Le Duc tapa dans ses mains avec satisfaction, puis le Baron tendit la main à la princesse pour l’aider à s’installer sur le bord du puits. Là, ils discutèrent assez rapidement de leur plan. Il était assez simple en fait. La nuit tombée, Ftiuco irait réveiller la comtesse et elles partiraient discrètement toutes deux par un chemin que l’Archiduc avait préparé. Quand les explications furent achevées, Ftiuco sauta à bas du puits et épousseta sa robe :

-Pas de problème. Dois-je en parler à la comtesse ?

Le Duc sourit :

-Cette lettre du Comte devrait suffire. Restez discrète surtout.

Elle hocha la tête et prit la missive qu’il lui tendait. Le Baron conclut :

-On vous laisse partir en première.

Ftiuco sourit en les saluant, commença à s’éloigner avant de revenir vers eux :

-Comment vous avez su que mon père m’emmènerait ici ?

Ils sourirent :

-A ce soir, princesse.

Elle les quitta, amusée. Elle devait avouer que toute cette histoire devenait passionnante. Elle rentra et chercha la jeune comtesse. Elle finit par la trouver, assise à dessiner près d’une fenêtre. Ftiuco prit une chaise pour s’installer face à elle :

-Vous allez bien ?

Erelia leva la tête de son croquis, un peu surprise :

-Oui, pourquoi donc ?

-Je veux dire, avec cette attaque sur la route, vous ne craignez pas les brigands ?

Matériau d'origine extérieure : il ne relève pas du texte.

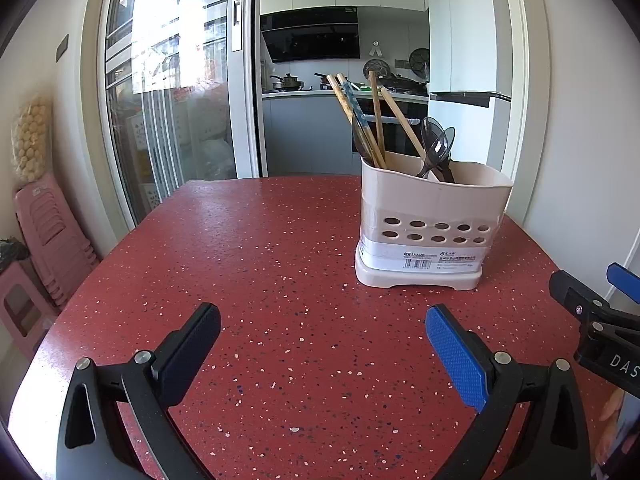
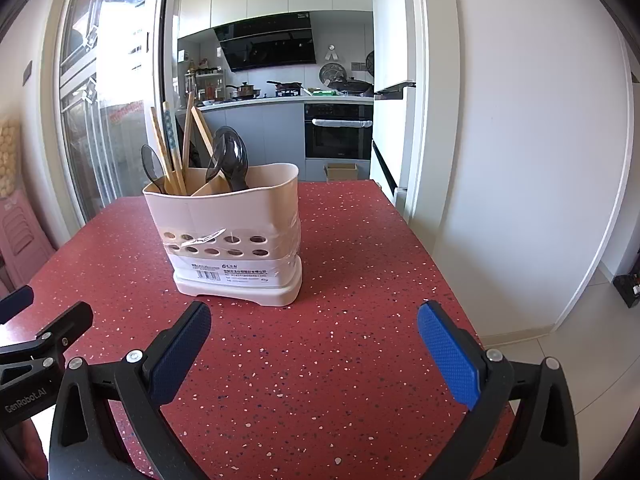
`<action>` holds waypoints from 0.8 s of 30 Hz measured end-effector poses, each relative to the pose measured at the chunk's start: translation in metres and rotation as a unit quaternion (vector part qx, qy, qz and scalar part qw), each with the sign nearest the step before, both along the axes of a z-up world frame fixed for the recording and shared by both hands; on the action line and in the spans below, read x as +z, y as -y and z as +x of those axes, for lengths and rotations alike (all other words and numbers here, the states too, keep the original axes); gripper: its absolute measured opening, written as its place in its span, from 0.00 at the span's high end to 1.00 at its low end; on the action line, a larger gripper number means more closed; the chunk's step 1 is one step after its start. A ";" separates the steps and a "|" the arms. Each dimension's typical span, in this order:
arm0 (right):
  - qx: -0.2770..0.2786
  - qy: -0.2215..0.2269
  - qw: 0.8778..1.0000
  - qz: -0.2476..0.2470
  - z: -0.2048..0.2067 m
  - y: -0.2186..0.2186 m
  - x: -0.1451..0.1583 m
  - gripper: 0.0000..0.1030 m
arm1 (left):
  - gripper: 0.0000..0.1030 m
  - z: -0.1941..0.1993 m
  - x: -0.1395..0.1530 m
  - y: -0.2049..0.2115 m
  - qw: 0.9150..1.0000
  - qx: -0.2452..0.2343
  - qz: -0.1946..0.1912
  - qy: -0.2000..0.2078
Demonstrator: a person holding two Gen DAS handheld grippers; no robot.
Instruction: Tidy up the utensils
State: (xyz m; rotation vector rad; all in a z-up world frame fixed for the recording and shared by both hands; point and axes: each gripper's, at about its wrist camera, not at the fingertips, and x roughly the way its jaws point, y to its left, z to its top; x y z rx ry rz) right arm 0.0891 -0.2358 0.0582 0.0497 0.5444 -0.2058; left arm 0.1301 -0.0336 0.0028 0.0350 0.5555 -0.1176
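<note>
Standing in the holder [image 1: 430, 220] on the red worktop [image 1: 260, 280] are the chopsticks [image 1: 360, 120] and the dark spoons [image 1: 438, 150], so the sorting looks nearly or fully done. One spoon [image 2: 152, 168] shares the chopsticks' compartment and may need moving. No loose utensil lies on the worktop. The left tongs [image 1: 322, 344] and right tongs [image 2: 314, 342] both hang spread wide and empty, near the holder.

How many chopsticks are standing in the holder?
4, all in the holder, left compartment: two leaning left, one nearly upright, one leaning right to left. Shorter ones could be hidden inside.
</note>
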 end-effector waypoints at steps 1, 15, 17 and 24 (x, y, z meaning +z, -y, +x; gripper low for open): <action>0.000 0.000 1.000 0.000 -0.001 0.000 0.000 0.00 | 0.00 0.000 0.000 0.000 1.000 0.000 0.000 0.000; 0.001 -0.002 1.000 0.002 0.000 0.001 0.000 0.00 | 0.00 0.000 0.000 0.001 1.000 -0.001 0.001 0.000; 0.002 -0.002 1.000 0.003 0.001 0.001 -0.001 0.00 | 0.00 0.000 0.000 0.001 1.000 -0.002 0.001 0.000; 0.001 -0.003 1.000 0.002 0.001 0.001 -0.001 0.00 | 0.00 -0.001 -0.001 0.001 1.000 -0.004 0.001 -0.001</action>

Elle eut un sourire mystérieux :

-Non, je ne crains pas les brigands.

-Quelle chance.

Elle glissa la lettre vers la comtesse qui la prit en souriant, ne semblant pas le moins du monde surprise. Elle se contenta de la glisser dans sa poche, alors Ftiuco demanda :

-Vous ne l’ouvrez pas ?

La comtesse reprit son croquis en répondant :

- Je suis aujourd’hui nommé le vicomte, du titre que j’ai perdu. Je suis pauvre désormais, libre encore de vous offrir ma main. Le froid, la faim et le bonheur sont à vous, si vous voulez les partager. C’est une chance à saisir, le ferez-vous ?

Ftiuco fronça les sourcils :

-Cela me rappelle quelque chose.

Erelia rit :

-Vous avez dû être là lors d’une demande. C’est le discours qu’ils tiennent chaque fois qu’ils souhaitent qu’une femme les rejoigne. A quelques nuances près bien sûr.

-Il vous a raconté tout ça dans ses lettres.

Elles échangèrent un regard complice, puis Ftiuco se leva :

-Je vous dis à ce soir dans ce cas.

-Je vous attendrais.

Elles n’échangèrent que quelques mots anodins durant le dîner et ils allèrent tous se coucher de bonne heure. Ftiuco fit de son mieux pour attendre que tous s’endorment en restant elle-même éveillée. Quand la nuit devint noire, elle estima que le moment été venu et sortit de sa chambre discrètement pour rejoindre celle de la comtesse. Celle-ci l’attendait patiemment assise sur son lit, revêtue d’une cape sombre. En la voyant entrer elle se leva :

-Je suppose que vous savez comment sortir sans nous faire remarquer.

-Oui, ils m’ont indiqué le chemin, mais avant…

Elle prit un petit sac qui se trouvait suspendu à une chaise :

-Cela vous dérange-t-il que je vous vole quelques bijoux ?

Erelia rit doucement :

-Non, je vais vous aider.

Elles remplirent le sac et s’éclipsèrent.